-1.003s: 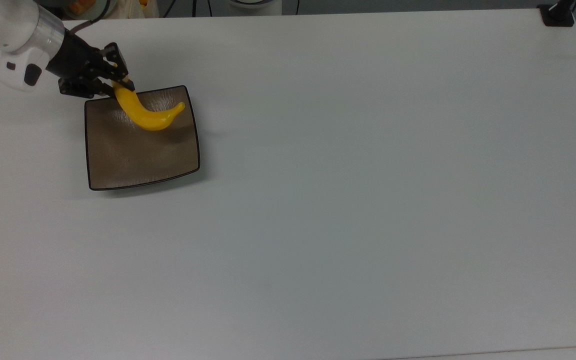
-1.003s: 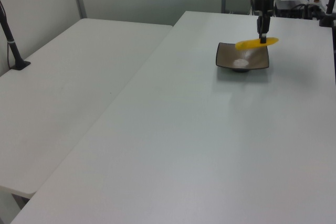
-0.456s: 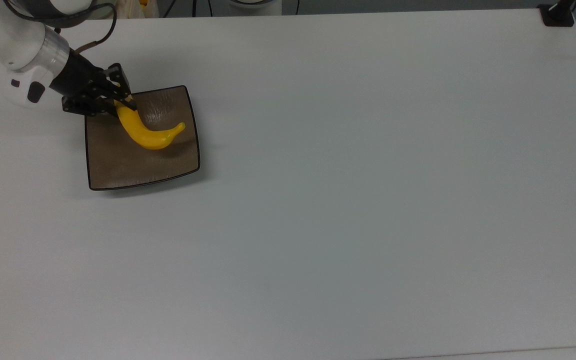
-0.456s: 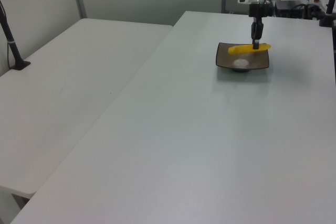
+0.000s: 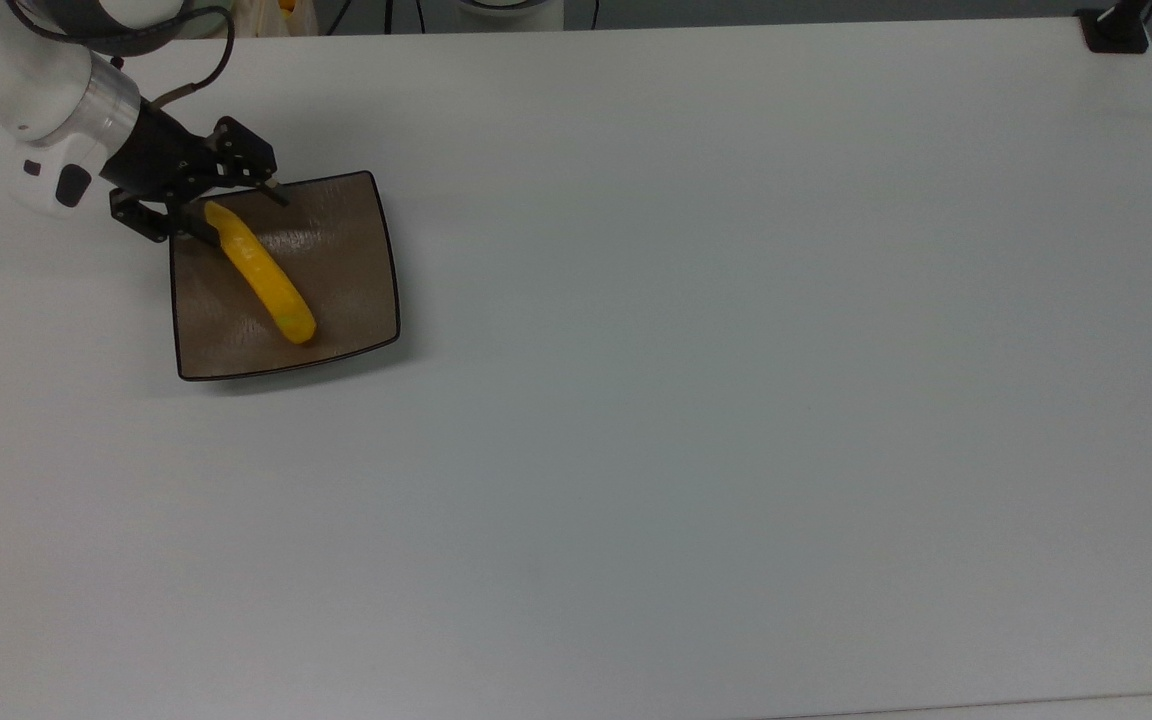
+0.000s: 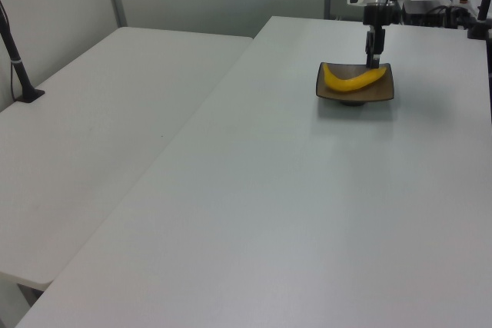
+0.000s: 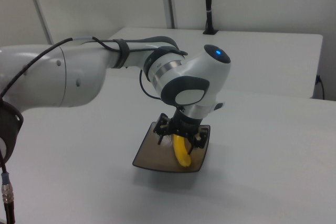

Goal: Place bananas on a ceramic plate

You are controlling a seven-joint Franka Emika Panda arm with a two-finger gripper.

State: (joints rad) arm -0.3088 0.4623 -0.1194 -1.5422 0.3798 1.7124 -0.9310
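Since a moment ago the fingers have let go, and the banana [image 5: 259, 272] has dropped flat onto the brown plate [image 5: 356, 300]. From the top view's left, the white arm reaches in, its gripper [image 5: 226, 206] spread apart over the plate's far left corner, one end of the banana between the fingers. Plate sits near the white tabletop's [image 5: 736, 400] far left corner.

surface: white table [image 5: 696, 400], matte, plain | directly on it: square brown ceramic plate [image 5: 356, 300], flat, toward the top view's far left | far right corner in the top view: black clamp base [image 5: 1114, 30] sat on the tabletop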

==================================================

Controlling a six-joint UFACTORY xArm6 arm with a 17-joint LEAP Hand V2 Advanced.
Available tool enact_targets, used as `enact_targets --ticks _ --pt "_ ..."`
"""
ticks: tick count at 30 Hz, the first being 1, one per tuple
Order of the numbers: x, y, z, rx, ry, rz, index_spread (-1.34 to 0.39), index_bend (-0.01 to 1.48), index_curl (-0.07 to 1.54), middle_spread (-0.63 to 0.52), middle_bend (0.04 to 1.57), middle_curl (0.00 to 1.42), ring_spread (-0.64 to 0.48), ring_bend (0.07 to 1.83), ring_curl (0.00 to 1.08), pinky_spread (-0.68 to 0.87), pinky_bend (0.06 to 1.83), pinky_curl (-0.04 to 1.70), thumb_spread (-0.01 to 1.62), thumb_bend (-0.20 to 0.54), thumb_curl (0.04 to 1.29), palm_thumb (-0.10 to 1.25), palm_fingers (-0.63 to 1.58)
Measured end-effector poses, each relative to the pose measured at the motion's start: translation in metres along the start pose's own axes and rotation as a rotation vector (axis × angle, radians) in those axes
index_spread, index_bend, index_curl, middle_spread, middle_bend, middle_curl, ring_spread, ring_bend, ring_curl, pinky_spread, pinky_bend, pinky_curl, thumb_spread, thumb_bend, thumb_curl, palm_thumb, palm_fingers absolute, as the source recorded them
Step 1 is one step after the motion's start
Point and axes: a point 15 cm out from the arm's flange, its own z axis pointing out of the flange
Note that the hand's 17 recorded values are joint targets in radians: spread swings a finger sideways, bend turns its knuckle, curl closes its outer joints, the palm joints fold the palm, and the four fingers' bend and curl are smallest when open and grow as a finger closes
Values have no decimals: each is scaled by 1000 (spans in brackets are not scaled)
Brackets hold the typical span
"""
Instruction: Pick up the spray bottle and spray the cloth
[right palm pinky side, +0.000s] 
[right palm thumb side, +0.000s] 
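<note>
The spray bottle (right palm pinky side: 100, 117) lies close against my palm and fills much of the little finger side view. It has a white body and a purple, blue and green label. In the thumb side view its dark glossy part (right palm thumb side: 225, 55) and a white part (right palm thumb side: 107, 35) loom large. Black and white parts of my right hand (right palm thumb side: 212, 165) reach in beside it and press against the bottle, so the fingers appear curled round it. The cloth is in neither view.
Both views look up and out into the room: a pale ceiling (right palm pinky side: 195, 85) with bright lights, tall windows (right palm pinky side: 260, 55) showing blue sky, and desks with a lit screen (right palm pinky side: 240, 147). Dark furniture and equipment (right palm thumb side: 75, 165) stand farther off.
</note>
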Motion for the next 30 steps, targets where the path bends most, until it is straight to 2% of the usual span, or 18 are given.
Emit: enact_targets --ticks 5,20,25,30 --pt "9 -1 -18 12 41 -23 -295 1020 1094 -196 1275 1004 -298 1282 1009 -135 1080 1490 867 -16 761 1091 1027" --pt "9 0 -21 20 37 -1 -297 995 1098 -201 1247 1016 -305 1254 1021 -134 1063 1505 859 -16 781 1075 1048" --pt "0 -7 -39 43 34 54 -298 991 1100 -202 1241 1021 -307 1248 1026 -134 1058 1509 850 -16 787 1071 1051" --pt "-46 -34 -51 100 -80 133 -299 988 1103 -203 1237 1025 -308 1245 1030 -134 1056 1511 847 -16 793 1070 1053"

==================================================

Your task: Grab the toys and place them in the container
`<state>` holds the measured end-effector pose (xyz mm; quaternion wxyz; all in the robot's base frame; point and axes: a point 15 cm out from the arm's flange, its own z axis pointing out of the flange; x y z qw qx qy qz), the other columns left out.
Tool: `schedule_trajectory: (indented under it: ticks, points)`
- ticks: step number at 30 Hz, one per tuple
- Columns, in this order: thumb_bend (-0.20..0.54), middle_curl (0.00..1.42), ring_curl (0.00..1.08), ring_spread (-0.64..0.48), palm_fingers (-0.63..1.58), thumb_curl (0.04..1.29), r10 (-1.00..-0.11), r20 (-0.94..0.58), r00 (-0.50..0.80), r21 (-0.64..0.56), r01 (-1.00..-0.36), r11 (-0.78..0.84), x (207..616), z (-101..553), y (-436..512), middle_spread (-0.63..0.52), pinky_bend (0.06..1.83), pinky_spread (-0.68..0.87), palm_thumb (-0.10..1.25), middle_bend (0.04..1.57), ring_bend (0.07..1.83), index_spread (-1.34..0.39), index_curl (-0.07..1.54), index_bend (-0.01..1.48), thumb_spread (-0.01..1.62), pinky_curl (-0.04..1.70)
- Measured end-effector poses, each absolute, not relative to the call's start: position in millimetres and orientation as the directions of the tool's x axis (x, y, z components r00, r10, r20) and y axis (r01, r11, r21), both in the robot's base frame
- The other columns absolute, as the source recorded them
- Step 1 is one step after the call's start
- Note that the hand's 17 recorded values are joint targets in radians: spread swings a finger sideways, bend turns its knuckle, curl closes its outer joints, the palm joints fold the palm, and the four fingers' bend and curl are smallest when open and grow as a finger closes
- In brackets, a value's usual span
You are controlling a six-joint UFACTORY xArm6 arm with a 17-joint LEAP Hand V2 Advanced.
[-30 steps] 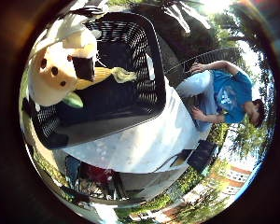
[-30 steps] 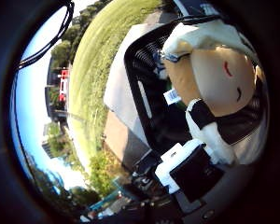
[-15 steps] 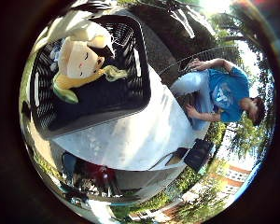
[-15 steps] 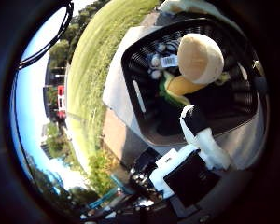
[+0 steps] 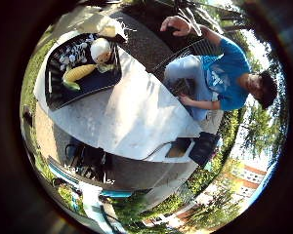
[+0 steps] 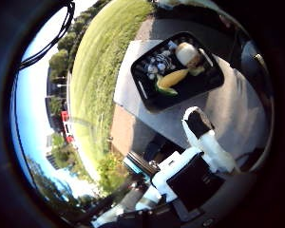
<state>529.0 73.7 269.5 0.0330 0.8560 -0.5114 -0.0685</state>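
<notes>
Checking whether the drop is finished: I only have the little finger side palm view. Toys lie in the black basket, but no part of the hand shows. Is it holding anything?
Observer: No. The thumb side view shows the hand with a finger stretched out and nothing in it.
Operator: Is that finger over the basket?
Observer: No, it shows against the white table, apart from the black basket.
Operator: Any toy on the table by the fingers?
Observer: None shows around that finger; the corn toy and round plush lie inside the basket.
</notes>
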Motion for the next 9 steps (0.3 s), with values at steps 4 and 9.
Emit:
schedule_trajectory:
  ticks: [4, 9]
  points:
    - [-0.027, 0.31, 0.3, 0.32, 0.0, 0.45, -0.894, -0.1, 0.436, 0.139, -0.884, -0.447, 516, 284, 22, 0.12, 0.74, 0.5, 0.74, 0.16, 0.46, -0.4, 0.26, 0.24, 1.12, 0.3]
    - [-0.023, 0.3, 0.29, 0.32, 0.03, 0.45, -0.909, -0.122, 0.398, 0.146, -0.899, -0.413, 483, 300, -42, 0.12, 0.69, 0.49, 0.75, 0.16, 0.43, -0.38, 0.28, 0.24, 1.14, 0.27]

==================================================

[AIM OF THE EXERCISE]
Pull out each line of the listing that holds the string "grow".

[YOUR SOLUTION]
Note that the hand's 17 recorded values are joint targets in radians: spread swings a finger sideways, bend turns its knuckle, curl closes its outer joints, the palm joints fold the palm, and the four fingers' bend and curl are smallest when open and grow as a finger closes
- Note that the hand's 17 recorded values are joint targets in radians: spread swings a finger sideways, bend turns its knuckle, curl closes its outer joints, the palm joints fold the palm, and the four fingers' bend and curl are smallest when open and grow as a finger closes

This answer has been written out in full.